The Virginian-Pilot
                             THE VIRGINIAN-PILOT 
              Copyright (c) 1996, Landmark Communications, Inc.

DATE: Sunday, September 29, 1996            TAG: 9609280046
SECTION: DAILY BREAK             PAGE: E11  EDITION: FINAL 
SOURCE: BY MAL VINCENT, MOVIE CRITIC 
                                            LENGTH:   57 lines

IN FINAL DIAGNOSIS, ``EXTREME'' DOESN'T MEASURE UP

``EXTREME measures,'' trying to be both a thriller and a moral debate, invites audiences to take time out and smell the ether.

Hugh Grant, abandoning his more likable career as a romantic comic, is oh-so-serious and super efficient as he spits out medical jargon at a speed that would be the envy of any ``ER'' cast member. He's an idealistic emergency-room doctor who happens upon a dastardly scheme to use homeless folk like rats in an experiment involving spinal nerves.

It's meant to play out as a mystery, with the ominous possibilities of ``Coma,'' a more scary flick. Instead, it's merely a good doctor vs. bad doctor plot, with the audience way ahead of Hugh in figuring things out.

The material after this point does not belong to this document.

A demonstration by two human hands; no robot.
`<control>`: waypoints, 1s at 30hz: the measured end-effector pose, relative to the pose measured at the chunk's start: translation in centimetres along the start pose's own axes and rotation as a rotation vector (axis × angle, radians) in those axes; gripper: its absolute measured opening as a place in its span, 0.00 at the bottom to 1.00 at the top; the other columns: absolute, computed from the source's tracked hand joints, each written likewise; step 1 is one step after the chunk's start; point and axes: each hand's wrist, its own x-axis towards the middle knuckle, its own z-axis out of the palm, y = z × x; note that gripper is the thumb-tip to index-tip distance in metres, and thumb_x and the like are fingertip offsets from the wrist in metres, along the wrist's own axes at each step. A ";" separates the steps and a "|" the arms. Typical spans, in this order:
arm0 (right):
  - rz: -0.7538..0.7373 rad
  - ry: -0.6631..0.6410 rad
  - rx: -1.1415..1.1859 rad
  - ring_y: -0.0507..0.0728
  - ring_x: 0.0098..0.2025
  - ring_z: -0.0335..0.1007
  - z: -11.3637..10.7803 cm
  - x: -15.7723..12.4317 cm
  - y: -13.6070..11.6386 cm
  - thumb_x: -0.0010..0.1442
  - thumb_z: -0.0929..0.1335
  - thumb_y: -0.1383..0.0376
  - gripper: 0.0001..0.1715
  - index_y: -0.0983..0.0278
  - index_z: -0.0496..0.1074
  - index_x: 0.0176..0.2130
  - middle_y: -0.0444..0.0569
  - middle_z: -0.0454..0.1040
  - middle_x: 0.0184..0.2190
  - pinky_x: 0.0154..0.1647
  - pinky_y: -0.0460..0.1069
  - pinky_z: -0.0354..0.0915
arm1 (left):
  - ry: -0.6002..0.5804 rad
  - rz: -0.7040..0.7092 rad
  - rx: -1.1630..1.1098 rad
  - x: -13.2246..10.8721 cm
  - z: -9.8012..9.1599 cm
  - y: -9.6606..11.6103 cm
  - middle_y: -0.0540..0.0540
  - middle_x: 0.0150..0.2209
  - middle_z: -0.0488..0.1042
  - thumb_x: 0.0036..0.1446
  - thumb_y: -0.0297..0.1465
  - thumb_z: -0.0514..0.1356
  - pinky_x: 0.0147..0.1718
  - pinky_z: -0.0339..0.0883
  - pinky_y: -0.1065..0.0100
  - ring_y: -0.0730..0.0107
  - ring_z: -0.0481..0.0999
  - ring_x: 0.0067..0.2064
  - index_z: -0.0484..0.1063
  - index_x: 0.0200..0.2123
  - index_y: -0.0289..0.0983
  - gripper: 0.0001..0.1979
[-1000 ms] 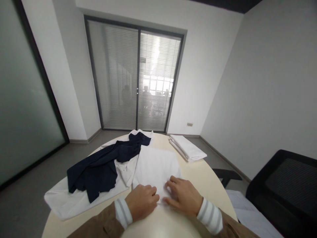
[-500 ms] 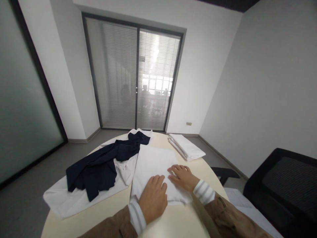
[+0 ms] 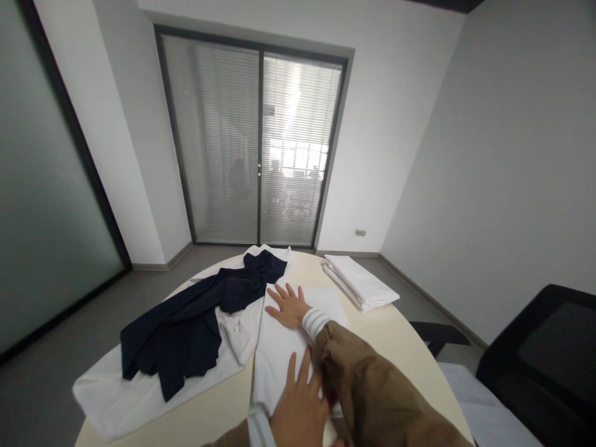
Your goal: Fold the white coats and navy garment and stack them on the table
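A white folded cloth (image 3: 274, 357) lies flat on the round table before me. My right hand (image 3: 289, 308) rests on its far part, fingers spread and palm down. Closer to me, my left hand (image 3: 300, 406) lies on the near part with its fingers stretched out, partly overlapped by my right sleeve. The near right corner of the cloth is hidden beneath that sleeve. Just left of the cloth, a dark navy garment (image 3: 186, 338) lies crumpled over a larger white cloth (image 3: 105, 397).
A folded white stack of cloth (image 3: 361, 282) sits at the table's far right edge. The pale round table (image 3: 395, 347) has a black chair (image 3: 549, 354) to its right, with white cloth or paper (image 3: 479, 400) beside it. Glass doors with blinds (image 3: 223, 155) stand beyond.
My right hand has moved forward and left across the cloth, its fingers spreading. My left hand has come nearer to me, and its fingers have straightened.
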 end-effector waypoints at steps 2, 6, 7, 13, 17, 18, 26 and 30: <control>0.000 0.017 0.002 0.69 0.73 0.25 0.8 0.6 0.2 0.64 0.49 0.37 0.43 0.50 0.40 0.71 0.45 0.35 0.73 0.66 0.72 0.25 | -0.031 0.003 0.003 0.2 0.5 -0.3 0.37 0.69 0.51 0.57 0.50 0.58 0.60 0.42 0.27 0.30 0.40 0.69 0.59 0.66 0.46 0.36; -0.068 0.032 0.068 0.66 0.73 0.31 0.6 0.7 1.6 0.64 0.49 0.38 0.42 0.51 0.45 0.70 0.45 0.40 0.73 0.68 0.67 0.29 | -0.013 0.031 0.006 0.2 0.4 -0.7 0.35 0.70 0.46 0.59 0.53 0.55 0.59 0.45 0.27 0.29 0.40 0.69 0.53 0.68 0.45 0.38; -0.089 0.024 0.088 0.64 0.73 0.34 0.3 0.5 2.2 0.65 0.48 0.39 0.41 0.52 0.46 0.70 0.46 0.42 0.72 0.69 0.65 0.31 | -0.003 0.034 0.008 0.2 0.3 -0.8 0.36 0.71 0.44 0.59 0.54 0.54 0.59 0.46 0.27 0.29 0.40 0.69 0.50 0.69 0.46 0.39; 0.163 0.179 -0.038 0.66 0.72 0.35 0.3 -2.1 6.4 0.67 0.48 0.41 0.40 0.56 0.52 0.68 0.51 0.46 0.71 0.68 0.64 0.33 | -0.003 0.016 -0.052 -0.2 0.2 -0.8 0.38 0.72 0.37 0.58 0.54 0.57 0.58 0.43 0.25 0.26 0.40 0.69 0.37 0.70 0.52 0.45; 0.242 0.196 -0.054 0.64 0.72 0.33 1.5 -2.8 8.3 0.66 0.49 0.40 0.42 0.56 0.48 0.70 0.49 0.44 0.72 0.68 0.61 0.34 | -0.007 0.011 -0.090 -0.3 0.2 -0.6 0.39 0.72 0.36 0.57 0.53 0.59 0.58 0.41 0.25 0.27 0.38 0.69 0.37 0.71 0.52 0.46; 0.233 0.179 -0.046 0.64 0.73 0.33 1.4 -2.7 8.6 0.66 0.49 0.40 0.42 0.55 0.47 0.70 0.48 0.43 0.72 0.68 0.60 0.34 | -0.005 0.008 -0.093 -0.3 0.1 -0.5 0.39 0.72 0.36 0.57 0.52 0.59 0.58 0.41 0.25 0.27 0.38 0.69 0.37 0.71 0.52 0.46; 0.366 0.162 0.002 0.64 0.73 0.30 0.9 -2.7 10.5 0.65 0.46 0.39 0.43 0.54 0.47 0.70 0.47 0.41 0.72 0.68 0.63 0.35 | -0.001 -0.014 -0.133 -0.5 -0.4 0.0 0.41 0.72 0.37 0.59 0.54 0.56 0.60 0.37 0.26 0.31 0.36 0.70 0.39 0.70 0.53 0.43; 0.344 0.232 0.035 0.64 0.72 0.34 1.8 -3.1 10.9 0.66 0.50 0.40 0.40 0.55 0.52 0.68 0.48 0.45 0.72 0.68 0.62 0.37 | 0.014 -0.055 -0.103 -0.9 -1.3 1.0 0.43 0.72 0.40 0.60 0.51 0.57 0.61 0.42 0.29 0.34 0.40 0.70 0.42 0.70 0.53 0.40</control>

From his first appearance, accompanied by threatening music, Gene Hackman, who is cast as a brilliant, rich and famous doctor, is so evil that you know he graduated from the Fu Manchu School of Medicine. You wouldn't want to meet him in a dark operating room. He's definitely up to no good.

Since this introduction is early in the film, you think there must be more to it than just nice Hugh vs. evil Gene, but as time runs out at 118 minutes, you realize that WAS all there was to it.

Grant works hard and is adequate, although he never seems comfortable with the role. Action fans may be put off that he is constantly the victim, not the hero. In his ultra-vulnerable stance, he has a rough time of it - hit by a baseball bat in one scene and seemingly paralyzed in another.

In the final cliche, he is forced to issue the standard ``You're not God'' speech to Hackman. We've heard this one in every medical drama since Adam learned that fig leaves have thorns.

The film attempts to make us ponder whether it is OK to sacrifice a homeless, wretched few to save millions. The moralizing, while an admirable attempt to lift the film above the mere action genre, doesn't really reach a boiling point.

Filmed in Toronto and New York but set in New York, the difference in the settings is noticeable. The worms in the Big Apple can't really be recreated anywhere else than in the real thing.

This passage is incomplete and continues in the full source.